Restart ehtereum miner after error without exit

caprica · June 13, 2017, 9:36pm

I'm running the Genoil cpp-ethereum miner (https://github.com/Genoil/cpp-ethereum) on a VM with GPU passthrough and overclocking and it runs mostly stable with a memory clock offset of 1500 MHz (this yield 32 MH/s on a GTX 1070) but occasionally it outputs an error and stops hashing but doesn't exit.

Cuda error in func 'search' at line 346 : an illegal memory access was encountered.

I'm wondering what would be a good approach here. I can check the output for that string, kill the process and start over or check GPU and if utilization drops in consecutive tests and then restart. Etherminer outputs about 5 lines every second.

Anyway, I guess I almost answered my question here but what I don't like is doing 5 checks every second or doing the GPU check which could trigger due to network failure and probably more reasons so I guess I'm asking if people have any other suggestions for how to do this more elegantly?

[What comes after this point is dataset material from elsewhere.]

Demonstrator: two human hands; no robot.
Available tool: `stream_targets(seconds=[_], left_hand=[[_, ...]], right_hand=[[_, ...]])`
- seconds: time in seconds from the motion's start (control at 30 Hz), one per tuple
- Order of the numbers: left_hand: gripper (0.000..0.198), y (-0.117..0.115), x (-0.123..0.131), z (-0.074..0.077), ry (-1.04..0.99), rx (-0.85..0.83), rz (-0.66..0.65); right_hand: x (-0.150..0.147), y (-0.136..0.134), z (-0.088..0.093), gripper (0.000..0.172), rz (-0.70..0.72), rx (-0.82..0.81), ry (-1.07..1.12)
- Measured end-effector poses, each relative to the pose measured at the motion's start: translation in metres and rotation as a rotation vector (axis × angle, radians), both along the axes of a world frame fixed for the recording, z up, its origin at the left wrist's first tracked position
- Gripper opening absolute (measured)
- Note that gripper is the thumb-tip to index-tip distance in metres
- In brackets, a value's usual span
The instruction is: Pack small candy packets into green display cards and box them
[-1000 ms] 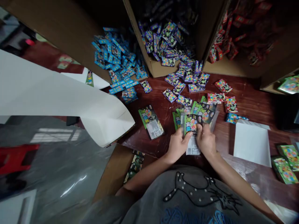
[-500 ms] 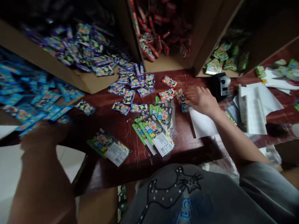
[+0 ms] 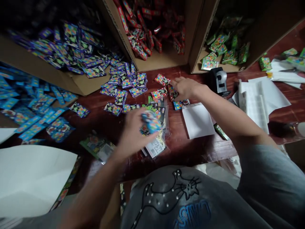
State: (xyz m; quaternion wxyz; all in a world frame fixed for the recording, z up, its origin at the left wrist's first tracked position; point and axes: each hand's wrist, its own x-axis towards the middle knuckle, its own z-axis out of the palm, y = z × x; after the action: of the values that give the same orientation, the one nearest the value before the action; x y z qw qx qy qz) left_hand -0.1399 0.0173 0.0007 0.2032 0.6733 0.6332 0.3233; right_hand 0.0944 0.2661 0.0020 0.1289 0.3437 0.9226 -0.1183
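Note:
My left hand [image 3: 133, 130], blurred by motion, is closed round a blue candy packet [image 3: 152, 122]; whether it is one or more is unclear. That hand is above the green-and-black printed pouches [image 3: 156, 149] lying in the middle. My right hand [image 3: 187, 88] reaches to a red candy packet [image 3: 172, 93], with thumb and fingers round its right side. A blue packet [image 3: 181, 104] lies just under this hand. Two more red packets [image 3: 159, 93] are left of it, and several purple packets [image 3: 122, 97] are scattered farther left.
Cardboard boxes hold purple [image 3: 78, 47], red [image 3: 147, 41] and green packets [image 3: 219, 51] at the back. Blue packets [image 3: 30, 101] are heaped left. A tape dispenser [image 3: 219, 81], a white sheet [image 3: 198, 122] and papers [image 3: 254, 101] are right. Another pouch [image 3: 95, 146] lies front left.
My left hand has moved right from the blue heap to above the pouches, now with a blue packet in it. The right hand has come over the red packet. The view has shifted slightly.

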Motion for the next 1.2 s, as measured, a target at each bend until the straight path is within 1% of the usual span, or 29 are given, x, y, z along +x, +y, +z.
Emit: stream_targets(seconds=[0.03, 0.07, 0.1, 0.13, 0.17, 0.23, 0.3, 0.37, 0.43, 0.5, 0.57, 0.6, 0.67, 0.7, 0.77, 0.8, 0.87, 0.9, 0.93, 0.97, 1.03, 1.1, 1.13, 1.17, 1.2], left_hand=[[0.090, 0.000, 0.027, -0.015, -0.024, -0.037, -0.062], [0.090, 0.001, 0.048, -0.029, -0.003, -0.066, -0.116], [0.088, 0.001, 0.062, -0.039, 0.037, -0.097, -0.141], [0.088, 0.002, 0.070, -0.046, 0.094, -0.121, -0.151], [0.091, 0.003, 0.074, -0.050, 0.161, -0.141, -0.156], [0.103, 0.007, 0.073, -0.048, 0.278, -0.176, -0.147], [0.113, 0.012, 0.071, -0.041, 0.358, -0.219, -0.128], [0.110, 0.017, 0.071, -0.033, 0.414, -0.267, -0.122], [0.104, 0.019, 0.076, -0.029, 0.462, -0.290, -0.129], [0.102, 0.017, 0.080, -0.027, 0.497, -0.281, -0.129], [0.105, 0.014, 0.078, -0.025, 0.504, -0.274, -0.137], [0.109, 0.015, 0.073, -0.024, 0.497, -0.270, -0.147], [0.112, 0.022, 0.052, -0.018, 0.488, -0.249, -0.142], [0.109, 0.028, 0.036, -0.014, 0.505, -0.238, -0.117], [0.092, 0.043, -0.003, -0.003, 0.586, -0.241, -0.047], [0.083, 0.051, -0.023, 0.002, 0.637, -0.267, -0.038], [0.066, 0.066, -0.056, 0.009, 0.689, -0.307, -0.078], [0.060, 0.071, -0.066, 0.011, 0.692, -0.312, -0.099], [0.058, 0.074, -0.069, 0.012, 0.683, -0.301, -0.110], [0.060, 0.075, -0.068, 0.011, 0.671, -0.280, -0.116], [0.072, 0.069, -0.053, 0.010, 0.628, -0.222, -0.148], [0.088, 0.057, -0.034, 0.006, 0.560, -0.186, -0.221], [0.092, 0.051, -0.028, 0.003, 0.529, -0.181, -0.237], [0.092, 0.047, -0.026, 0.000, 0.511, -0.182, -0.219], [0.091, 0.045, -0.028, -0.004, 0.509, -0.190, -0.175]], right_hand=[[0.004, -0.004, 0.003, 0.101, -0.035, 0.031, 0.009], [0.009, -0.010, 0.006, 0.104, -0.069, 0.056, 0.019], [0.015, -0.017, 0.008, 0.106, -0.103, 0.075, 0.028], [0.020, -0.025, 0.009, 0.106, -0.149, 0.091, 0.034], [0.024, -0.034, 0.010, 0.103, -0.212, 0.105, 0.028], [0.025, -0.052, 0.008, 0.097, -0.381, 0.117, -0.032], [0.016, -0.067, 0.003, 0.097, -0.519, 0.096, -0.127], [0.000, -0.075, -0.001, 0.094, -0.543, 0.064, -0.167], [-0.013, -0.077, 0.000, 0.089, -0.503, 0.054, -0.142], [-0.015, -0.078, 0.006, 0.091, -0.398, 0.052, -0.072], [-0.006, -0.083, 0.013, 0.091, -0.210, 0.044, 0.052], [0.002, -0.087, 0.016, 0.089, -0.099, 0.037, 0.133], [0.022, -0.097, 0.017, 0.083, 0.091, 0.033, 0.274], [0.031, -0.103, 0.015, 0.080, 0.163, 0.028, 0.317], [0.048, -0.115, 0.009, 0.078, 0.244, 0.010, 0.357], [0.053, -0.120, 0.006, 0.078, 0.255, -0.004, 0.363], [0.058, -0.128, -0.002, 0.080, 0.230, -0.040, 0.367], [0.058, -0.130, -0.006, 0.083, 0.209, -0.058, 0.367], [0.058, -0.130, -0.009, 0.086, 0.188, -0.076, 0.363], [0.056, -0.129, -0.012, 0.089, 0.172, -0.094, 0.354], [0.054, -0.125, -0.014, 0.096, 0.151, -0.130, 0.335], [0.051, -0.120, -0.010, 0.103, 0.131, -0.158, 0.347], [0.048, -0.116, -0.007, 0.106, 0.121, -0.170, 0.372], [0.044, -0.113, -0.003, 0.107, 0.115, -0.178, 0.409], [0.038, -0.108, 0.001, 0.106, 0.116, -0.186, 0.453]])
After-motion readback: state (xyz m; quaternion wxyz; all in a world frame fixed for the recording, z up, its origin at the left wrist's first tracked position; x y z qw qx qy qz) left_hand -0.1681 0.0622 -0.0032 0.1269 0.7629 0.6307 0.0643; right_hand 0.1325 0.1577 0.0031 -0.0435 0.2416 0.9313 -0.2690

I usually run the miner in screen, as I like to be able to bring it back up and have the highlighting work but I guess that's a luxury I could drop.

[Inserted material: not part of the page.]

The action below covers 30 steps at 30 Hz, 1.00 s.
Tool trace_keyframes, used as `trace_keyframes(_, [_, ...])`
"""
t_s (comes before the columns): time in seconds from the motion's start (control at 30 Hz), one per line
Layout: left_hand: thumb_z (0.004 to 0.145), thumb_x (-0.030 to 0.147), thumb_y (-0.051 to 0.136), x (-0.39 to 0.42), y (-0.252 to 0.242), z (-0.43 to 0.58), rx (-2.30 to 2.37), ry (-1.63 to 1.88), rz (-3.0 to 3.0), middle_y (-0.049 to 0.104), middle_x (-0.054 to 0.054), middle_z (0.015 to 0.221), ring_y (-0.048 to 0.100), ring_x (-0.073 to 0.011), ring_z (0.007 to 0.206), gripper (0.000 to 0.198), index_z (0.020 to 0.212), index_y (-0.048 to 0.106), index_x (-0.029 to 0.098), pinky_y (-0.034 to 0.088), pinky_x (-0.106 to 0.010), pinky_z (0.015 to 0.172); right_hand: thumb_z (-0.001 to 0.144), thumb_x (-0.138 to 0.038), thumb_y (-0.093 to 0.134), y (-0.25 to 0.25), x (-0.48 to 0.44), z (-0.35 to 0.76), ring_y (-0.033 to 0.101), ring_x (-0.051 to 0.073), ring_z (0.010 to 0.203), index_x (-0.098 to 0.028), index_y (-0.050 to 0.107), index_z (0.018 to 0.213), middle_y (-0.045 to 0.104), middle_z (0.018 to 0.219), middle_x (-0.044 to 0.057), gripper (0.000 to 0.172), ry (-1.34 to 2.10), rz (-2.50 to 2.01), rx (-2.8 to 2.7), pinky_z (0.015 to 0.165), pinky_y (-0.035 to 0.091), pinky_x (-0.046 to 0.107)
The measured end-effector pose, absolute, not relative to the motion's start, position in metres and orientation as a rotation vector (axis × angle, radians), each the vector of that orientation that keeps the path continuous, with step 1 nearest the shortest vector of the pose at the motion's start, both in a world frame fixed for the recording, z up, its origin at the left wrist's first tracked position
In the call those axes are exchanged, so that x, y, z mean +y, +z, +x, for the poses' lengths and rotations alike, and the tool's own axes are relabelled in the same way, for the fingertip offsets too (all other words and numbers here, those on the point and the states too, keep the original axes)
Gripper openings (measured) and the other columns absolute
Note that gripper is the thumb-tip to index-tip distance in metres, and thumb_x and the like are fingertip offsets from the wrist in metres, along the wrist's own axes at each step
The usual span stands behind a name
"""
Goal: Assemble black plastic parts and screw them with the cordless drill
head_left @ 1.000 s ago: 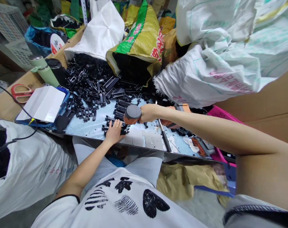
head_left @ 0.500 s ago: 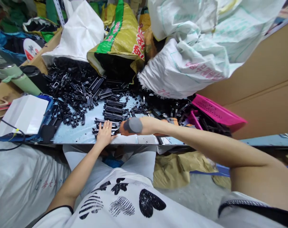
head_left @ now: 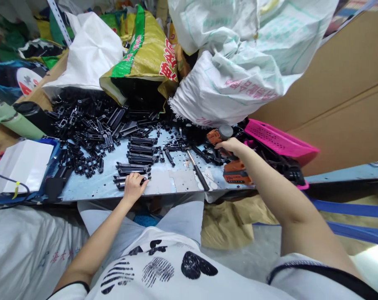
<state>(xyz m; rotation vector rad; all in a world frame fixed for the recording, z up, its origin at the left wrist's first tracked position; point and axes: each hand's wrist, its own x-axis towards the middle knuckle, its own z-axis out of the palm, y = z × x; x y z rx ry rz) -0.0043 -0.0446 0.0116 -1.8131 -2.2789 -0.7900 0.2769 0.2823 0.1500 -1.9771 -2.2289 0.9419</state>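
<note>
My left hand (head_left: 134,187) is at the front edge of the bench, its fingers curled over the right end of a long black part (head_left: 120,183). Just behind it lies another long black part (head_left: 129,168). To the right, my right hand (head_left: 231,146) is wrapped round the handle of an orange and black cordless drill (head_left: 238,173), whose battery base faces me. The drill is held over the right side of the bench, near small black pieces. Between the hands, a hammer-like tool with a black grip (head_left: 200,177) lies on the bench.
Further back, more long parts (head_left: 142,150) lie in a stack beside a heap of small black pieces (head_left: 79,154). Sacks (head_left: 226,89) stand along the rear. A pink basket (head_left: 279,139) is at the right; a white box (head_left: 23,162) and green bottle (head_left: 17,121) are at the left.
My right hand has carried the drill rightward, away from my left hand. My left fingers, flat on the parts before, are now curled on the nearest one. The view has shifted slightly.
</note>
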Motion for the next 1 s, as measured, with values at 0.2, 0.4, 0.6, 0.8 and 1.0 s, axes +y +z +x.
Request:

mrpopo · June 14, 2017, 2:18am

Have you tried dropping the clocks on the VRAM? I mined litecoin back in the day and remember that my mining clients were very sensitive to VRAM and RAM clock speeds.

caprica · June 14, 2017, 5:16am

I could probably get it more stable but a few more MH/s is worth a crash per day as long as the process gets going again shortly after it stops.

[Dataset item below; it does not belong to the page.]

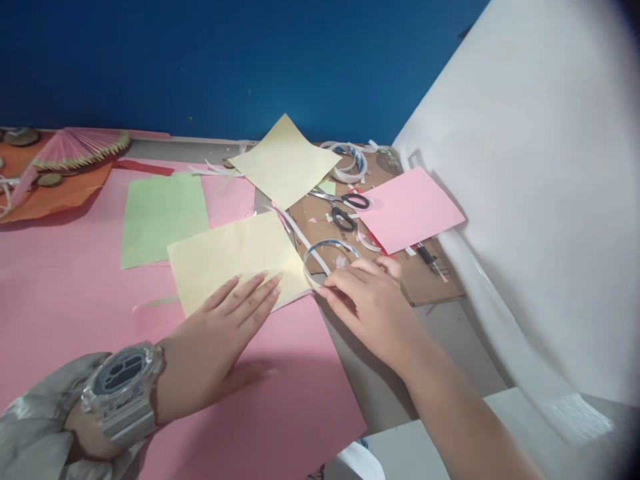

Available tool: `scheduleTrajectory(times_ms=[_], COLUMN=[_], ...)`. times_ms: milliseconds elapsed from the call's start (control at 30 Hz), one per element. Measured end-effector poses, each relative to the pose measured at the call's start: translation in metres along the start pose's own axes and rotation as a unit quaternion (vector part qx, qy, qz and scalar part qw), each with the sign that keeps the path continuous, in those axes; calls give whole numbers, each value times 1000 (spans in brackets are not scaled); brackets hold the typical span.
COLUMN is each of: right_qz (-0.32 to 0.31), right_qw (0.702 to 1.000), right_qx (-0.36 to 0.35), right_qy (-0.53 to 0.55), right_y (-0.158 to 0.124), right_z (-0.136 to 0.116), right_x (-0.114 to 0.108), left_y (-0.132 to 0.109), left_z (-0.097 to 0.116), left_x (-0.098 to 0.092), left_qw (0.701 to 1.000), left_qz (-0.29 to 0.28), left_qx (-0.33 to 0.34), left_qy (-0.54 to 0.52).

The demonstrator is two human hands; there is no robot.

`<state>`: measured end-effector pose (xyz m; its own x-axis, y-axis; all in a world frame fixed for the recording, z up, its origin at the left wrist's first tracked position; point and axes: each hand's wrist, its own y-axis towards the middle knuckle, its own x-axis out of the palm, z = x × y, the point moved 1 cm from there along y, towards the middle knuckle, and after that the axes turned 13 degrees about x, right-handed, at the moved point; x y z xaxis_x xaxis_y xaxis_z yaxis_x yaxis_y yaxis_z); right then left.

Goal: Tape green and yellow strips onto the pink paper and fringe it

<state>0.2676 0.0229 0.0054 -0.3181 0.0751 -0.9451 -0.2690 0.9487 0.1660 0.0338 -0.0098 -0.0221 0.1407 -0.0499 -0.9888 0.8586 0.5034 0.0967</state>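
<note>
My left hand [235, 333], a watch [123, 377] on its wrist, lies flat with fingers stretched out over a pale yellow sheet of paper [230, 247]. That sheet rests partly on a large pink sheet [300, 380]. At the yellow sheet's right edge, my right hand [370, 300] is closed on a thin roll of tape [306, 263], which stands tilted with a blue-printed inner ring. Part of the roll is hidden behind my fingers. A white strip [300, 235] runs behind the roll.
Black-handled scissors [344, 217], a pen [426, 259] and paper scraps lie on cardboard [435, 283]. More tape rolls [350, 167] sit at the back. A yellow square [285, 160], pink square [413, 210], green sheet [165, 217] and folded fan [80, 150] surround the work.
</note>
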Motion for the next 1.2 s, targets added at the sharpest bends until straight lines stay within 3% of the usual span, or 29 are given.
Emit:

I haven't done anything with RAM clockand probably can't do much either, it's a server/workstation motherboard and ECC memory + Xeon CPU.

lightonflux · June 16, 2017, 10:26am

If you have a distro with systemd and can tell the program to quit on failure/error, then you could use systemd's restart functionality:

Restart=: This indicates the circumstances under which systemd will attempt to automatically restart the service. This can be set to values like “always”, “on-success”, “on-failure”, “on-abnormal”, “on-abort”, or “on-watchdog”. These will trigger a restart according to the way that the service was stopped.

Source

If the software does not support exiting on CUDA errors then ask for the feature in their issue tracker.

caprica · June 17, 2017, 6:16pm

Thanks, it's an interesting suggestion. I'd have to put in a feature request or find it in code and change it but right now I'll go with a wrapper script. Will post here if it works for reference.